Yüksek çözünürlüklü televizyonlar 1998'de ilk kez piyasaya çıktığında aynı sorunu yaşadık: HD içerik yoktu. O zamanlar ilk Blu-ray oynatıcıların piyasaya sürülmesine sekiz yıl vardı, bu da HD içeriğin televizyon yayınlarından veya kablolu yayın ve uydu sağlayıcılarından gelmesi gerektiği anlamına geliyordu. 1998 – 2000 yılları arasında çok sayıda yerelleştirilmiş, kablosuz HD yayın yapılmış olmasına rağmen, bu 30 Ocak 2000'e kadar ülke çapında televizyonda yayınlanan ilk büyük spor etkinliğini (Super Bowl XXXIV) gördük. HD. Dahası, uydu sağlayıcıları Dish Network ve DirecTV'nin HD programları taşımaya başlaması 2002 yılına kadar gerçekleşmedi. Sonunda kablo şirketleri de bu duruma yetişti ve 2003 yılında HD içerik taşımaya başladı.

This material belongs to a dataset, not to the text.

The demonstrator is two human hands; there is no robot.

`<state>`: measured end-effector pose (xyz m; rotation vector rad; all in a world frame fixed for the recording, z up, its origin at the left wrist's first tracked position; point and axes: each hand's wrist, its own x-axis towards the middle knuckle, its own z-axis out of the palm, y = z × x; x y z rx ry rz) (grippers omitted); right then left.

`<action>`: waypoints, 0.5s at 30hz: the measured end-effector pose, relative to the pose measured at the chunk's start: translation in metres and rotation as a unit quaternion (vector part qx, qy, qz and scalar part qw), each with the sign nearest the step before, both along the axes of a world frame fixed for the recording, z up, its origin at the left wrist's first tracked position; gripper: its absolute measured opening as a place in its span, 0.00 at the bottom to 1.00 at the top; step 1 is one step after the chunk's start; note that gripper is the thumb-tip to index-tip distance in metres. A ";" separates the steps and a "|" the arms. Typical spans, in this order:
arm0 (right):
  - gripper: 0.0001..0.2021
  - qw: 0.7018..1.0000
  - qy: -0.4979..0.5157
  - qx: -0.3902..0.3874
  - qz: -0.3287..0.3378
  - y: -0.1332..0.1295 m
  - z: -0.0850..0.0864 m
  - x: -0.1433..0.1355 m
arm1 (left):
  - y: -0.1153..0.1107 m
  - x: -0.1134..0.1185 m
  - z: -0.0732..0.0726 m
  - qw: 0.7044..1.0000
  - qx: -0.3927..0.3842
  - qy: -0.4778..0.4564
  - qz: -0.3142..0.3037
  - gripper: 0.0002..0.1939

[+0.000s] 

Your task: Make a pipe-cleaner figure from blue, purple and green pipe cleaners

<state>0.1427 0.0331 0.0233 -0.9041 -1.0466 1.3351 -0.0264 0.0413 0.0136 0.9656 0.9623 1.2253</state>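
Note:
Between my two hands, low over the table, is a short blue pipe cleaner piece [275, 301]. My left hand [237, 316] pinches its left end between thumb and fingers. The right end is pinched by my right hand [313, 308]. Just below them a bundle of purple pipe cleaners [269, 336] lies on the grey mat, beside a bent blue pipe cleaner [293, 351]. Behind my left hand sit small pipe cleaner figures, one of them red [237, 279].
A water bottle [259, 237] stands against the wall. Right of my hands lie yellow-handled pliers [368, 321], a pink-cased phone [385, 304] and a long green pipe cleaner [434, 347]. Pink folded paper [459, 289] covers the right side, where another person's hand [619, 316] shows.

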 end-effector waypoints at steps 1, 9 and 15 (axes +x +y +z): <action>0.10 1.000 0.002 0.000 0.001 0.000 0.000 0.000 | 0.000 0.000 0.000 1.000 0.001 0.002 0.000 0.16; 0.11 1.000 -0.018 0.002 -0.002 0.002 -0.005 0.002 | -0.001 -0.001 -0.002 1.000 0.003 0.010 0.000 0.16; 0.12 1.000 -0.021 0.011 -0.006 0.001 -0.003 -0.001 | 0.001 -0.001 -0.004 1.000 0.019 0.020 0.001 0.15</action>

Geriye dönüp baktığımızda, HD programcılığın kendine yer edinmesi yaklaşık dört yıl sürdü; herhangi bir miktarda gerçek HDTV programcılığına ulaşmamız ise daha da uzun sürdü. İçerik sağlayıcıların bu kez Ultra HD'yi daha hızlı benimsemesini bekleyebilir miyiz? Biz öyle olmadığını düşünüyoruz. Karşılaşılması gereken pek çok yeni zorluk var ve onlarla başa çıkmak biraz zaman alacak.

Yukarı dönüştürülmüş 1080p içeriğin Ultra HD TV'lerde, özellikle de 70 inçten büyük ekranlarda daha iyi göründüğünü kabul edeceğiz. Ancak gördüğümüz kadarıyla aradaki fark, bu setlerin talep ettiği yüksek fiyatları haklı çıkaracak kadar ikna edici değil. Yüksek fiyatlardan bahsetmişken, Sony'nin bu özelliklere sahip tek üretici olduğunu belirtmeliyiz. Yara bandı çözümü yerel 4K içerik sunmak için, ancak TV'yi almak size yaklaşık 25.000 dolara mal olacak ve içeriğin akışını sürdürmek daha da fazlasına mal olacak.

Dikkate alınması gereken bazı cesaret verici haberler var: Eutelsat Communications Avrupa'da özel bir Ultra HD istasyonunu hizmete soktu ve bu istasyon 8 Ocak'ta yayına başladı. Sony, bu yaz bir medya sunucusu aracılığıyla içerik sunmaya başlamak için 4K uzmanlığından yararlanacağını söylüyor.

Sonuç olarak şu: Eğer bir TV'de maliyeti 8.000 dolardan fazla olan bir Ultra HD içerik yoksa, o zaman TV'nin değeri 8.000 dolar değildir; en azından henüz değil. Birkaç yıl daha duralım ve o zaman nerede olduğumuzu görelim. Bu arada, biz mükemmel güzelliğe sahip 1080p TV'lerimizin, Blu-ray disklerimizin ve TV'lerimizin keyfini çıkarırken, endüstrinin evlerimizde Ultra HD'yi elde etmek için ne yapması gerektiğine karar vermesine izin vereceğiz. Netflix SüperHD.

OLED

Ultra HD TV'ler çözünürlük açısından bakıldığında muhteşem olsa da, konu görüntü kalitesi olduğunda ödülü OLED teknolojisi alıyor. OLED TV'lerin bir kalemden daha ince olacak şekilde yapılabileceğini bir kenara bırakın (gerçi burada pek çok harika faktör de var), Gerçek dışında şimdiye kadar gördüğümüz en şaşırtıcı siyah seviyeleri, kontrast, renk ve parlaklık bizi heyecanlandırıyor hayat.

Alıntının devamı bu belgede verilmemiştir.